The eggs are laid in chains of 16-17. They are brownish in colour, cylindrical in shape and 1.5 mm long. Nymphs are similar in shape to the adults but without wings. They are reddish in colour in the early stages. There are some black spines on the head and thorax.
The eggs are laid on vines, frequently along the tendrils. They hatch in six to seven days.
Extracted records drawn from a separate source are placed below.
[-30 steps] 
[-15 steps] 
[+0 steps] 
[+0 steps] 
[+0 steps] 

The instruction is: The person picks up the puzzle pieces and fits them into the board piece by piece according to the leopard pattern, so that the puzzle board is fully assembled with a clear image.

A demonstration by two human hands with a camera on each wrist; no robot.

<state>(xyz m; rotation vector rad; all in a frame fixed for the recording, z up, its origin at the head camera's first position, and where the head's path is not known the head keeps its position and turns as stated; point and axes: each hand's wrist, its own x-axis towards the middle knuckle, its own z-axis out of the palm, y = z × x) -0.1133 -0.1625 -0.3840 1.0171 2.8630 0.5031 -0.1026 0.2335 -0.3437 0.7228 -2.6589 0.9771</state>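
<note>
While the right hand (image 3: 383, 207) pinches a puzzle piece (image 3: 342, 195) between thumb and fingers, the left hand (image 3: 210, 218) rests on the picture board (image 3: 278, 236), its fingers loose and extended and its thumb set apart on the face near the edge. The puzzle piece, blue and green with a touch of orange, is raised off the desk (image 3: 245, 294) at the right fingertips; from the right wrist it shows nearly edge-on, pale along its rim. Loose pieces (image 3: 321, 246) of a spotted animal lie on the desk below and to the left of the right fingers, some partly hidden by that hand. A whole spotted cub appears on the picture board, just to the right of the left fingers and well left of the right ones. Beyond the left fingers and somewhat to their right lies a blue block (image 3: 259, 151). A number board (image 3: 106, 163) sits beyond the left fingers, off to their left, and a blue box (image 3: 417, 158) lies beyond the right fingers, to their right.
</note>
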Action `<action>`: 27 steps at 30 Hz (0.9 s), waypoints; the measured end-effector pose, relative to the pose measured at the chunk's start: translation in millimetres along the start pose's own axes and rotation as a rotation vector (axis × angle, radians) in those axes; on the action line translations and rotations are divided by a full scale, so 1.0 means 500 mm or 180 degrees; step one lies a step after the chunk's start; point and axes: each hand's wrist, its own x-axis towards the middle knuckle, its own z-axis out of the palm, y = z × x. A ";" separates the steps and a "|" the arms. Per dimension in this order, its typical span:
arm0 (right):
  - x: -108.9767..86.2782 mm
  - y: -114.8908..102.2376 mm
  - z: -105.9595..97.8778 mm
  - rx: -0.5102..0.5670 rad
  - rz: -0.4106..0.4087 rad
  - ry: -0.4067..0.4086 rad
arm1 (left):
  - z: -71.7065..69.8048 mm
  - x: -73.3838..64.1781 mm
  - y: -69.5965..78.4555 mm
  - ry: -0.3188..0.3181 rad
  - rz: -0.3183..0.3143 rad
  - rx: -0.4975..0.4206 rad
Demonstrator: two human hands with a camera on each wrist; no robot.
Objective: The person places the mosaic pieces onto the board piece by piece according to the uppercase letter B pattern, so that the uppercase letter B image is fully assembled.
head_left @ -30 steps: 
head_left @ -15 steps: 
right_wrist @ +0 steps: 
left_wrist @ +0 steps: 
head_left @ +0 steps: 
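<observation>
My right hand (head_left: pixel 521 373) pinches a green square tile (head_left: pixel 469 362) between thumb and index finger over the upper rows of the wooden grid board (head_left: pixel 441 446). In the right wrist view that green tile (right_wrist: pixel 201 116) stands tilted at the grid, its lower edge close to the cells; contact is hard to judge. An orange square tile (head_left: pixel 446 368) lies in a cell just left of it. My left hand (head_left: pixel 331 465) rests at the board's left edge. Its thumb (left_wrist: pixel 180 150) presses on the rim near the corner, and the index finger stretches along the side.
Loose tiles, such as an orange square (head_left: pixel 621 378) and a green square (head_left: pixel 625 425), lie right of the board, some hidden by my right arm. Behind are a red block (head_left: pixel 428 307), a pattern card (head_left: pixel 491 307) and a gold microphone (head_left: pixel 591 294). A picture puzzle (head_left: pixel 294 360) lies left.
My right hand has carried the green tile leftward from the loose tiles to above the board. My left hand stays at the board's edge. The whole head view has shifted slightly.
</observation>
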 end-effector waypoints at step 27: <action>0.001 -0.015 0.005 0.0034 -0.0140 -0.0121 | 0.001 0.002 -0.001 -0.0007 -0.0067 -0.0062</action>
The nymphs cluster soon after emergence then move onto the tender parts of the plant to feed. The total nymphal period is around 50 days, but may vary with the host being fed on. Adults can live for several weeks.
This pest is found in Queensland and on the far north coast of New South Wales.
It feeds on many plants, including granadilla, passionfruit, cashew, pomegranate, citrus and cucurbits such as cucumbers and melons.
Minor and frequent.
Passionvine bug causes damage to granadilla. The adults and nymphs suck the fruit, producing sunken spots making it unmarketable. This insect usually feeds on flowers or green-mature fruit. The nymphs often cluster on fruit when feeding. Young fruit develop dimple-like surface blemishes at the feeding sites.
At monthly intervals, examine 50 random vines per ha by visually scanning 20 fruit per vine. Investigate control options if 50 or more vines have freshly damaged fruit.
Chemical registrations and permits
Check the Australian Pesticides & Veterinary Medicines Authority chemical database and permit database for chemicals registered or approved under permit to treat this pest on the target crop in your State/location. Always read the label. Always observe withholding periods.